Well, reading back on them, I am thoroughly ashamed at the quality of my writing. If that isn't enough, they seem to have no substance, pure froth in journal form.
Featuring such standards as:
"I really like this...guy? SHOCK HORROR!"
"I guess it shuoldn't bother me that much."
My past three posts have been, in a nutshell, "I haven't been here in a while but...", which in the internet world is virtually inexcusable.
So here I am to make yet another one of those. I always seem to come back at late points in the night, having made some massive decision about my life, or my sexuality. Now I'm here again, not with concrete assertions, but with a doubt and unease that has been virtually impossible to shake for the past couple of months.
My boyfriend is a really great guy. An amazing guy. I realised a couple of days ago that I'm trying to get him to dump me. Which, unfortunately, seems an impossible feat. I'm not remotely sexually attracted to him.
It's a remarkably odd feeling to suddenly realise that you're wishing that he wasn't -quite- so flat-chested.

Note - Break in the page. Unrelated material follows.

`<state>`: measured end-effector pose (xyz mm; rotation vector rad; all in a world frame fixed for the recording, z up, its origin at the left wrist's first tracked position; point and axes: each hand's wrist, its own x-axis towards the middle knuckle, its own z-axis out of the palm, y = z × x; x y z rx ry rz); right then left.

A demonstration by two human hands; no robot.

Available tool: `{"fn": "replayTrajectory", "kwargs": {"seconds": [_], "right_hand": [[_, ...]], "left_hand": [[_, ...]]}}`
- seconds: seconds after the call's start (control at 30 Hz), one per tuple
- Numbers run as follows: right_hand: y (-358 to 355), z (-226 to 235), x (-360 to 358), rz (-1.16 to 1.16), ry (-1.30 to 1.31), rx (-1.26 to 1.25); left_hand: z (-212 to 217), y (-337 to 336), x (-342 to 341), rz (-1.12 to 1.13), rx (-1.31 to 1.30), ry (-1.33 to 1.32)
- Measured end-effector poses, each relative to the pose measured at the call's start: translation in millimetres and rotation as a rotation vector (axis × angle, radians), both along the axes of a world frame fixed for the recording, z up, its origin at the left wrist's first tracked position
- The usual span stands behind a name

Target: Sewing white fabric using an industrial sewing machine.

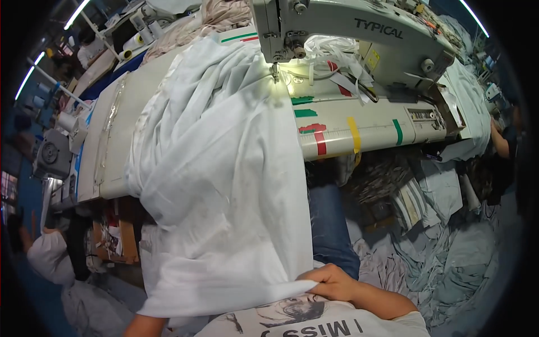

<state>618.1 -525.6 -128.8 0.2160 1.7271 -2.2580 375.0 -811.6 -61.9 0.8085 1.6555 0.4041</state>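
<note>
From where I stood, the white cloth (224, 196) ran lengthwise away from the right hand (331, 282), up to the presser foot (275, 73). This hand pinched its near right edge; the cloth hid the left hand, whose grip I could not tell.

"What lights the room?"
"Slim tube lights (77, 14), two slanting at the upper left and another at the upper right."
"Any window?"
"A small, bright, barred patch (8, 186) at the far left edge looks like one, though it's blurred."
"And furniture?"
"A pale worktop (130, 104) in front, with an open brown box (129, 238) beneath its left part; a second worktop (94, 74) stands beyond, upper left."
"Low on the right?"
"Greyish-green cloth heaps (443, 275)."
</note>
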Motion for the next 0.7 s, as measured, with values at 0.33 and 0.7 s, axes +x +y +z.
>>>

When I was active on places like QYN and to a certain extent, Oasis, I was always plagued by the thought that I was faking an interest in girls to fit in. My sexuality has never been clear cut, and I can never quite imagine myself with either sex. If I wasn't attracted to males, then I must like girls. Except girls still aren't quite right. I hope I'll find answers at some point: not so much for others, but for myself.
Neither label was ever quite right, and I'm yet to find one that is.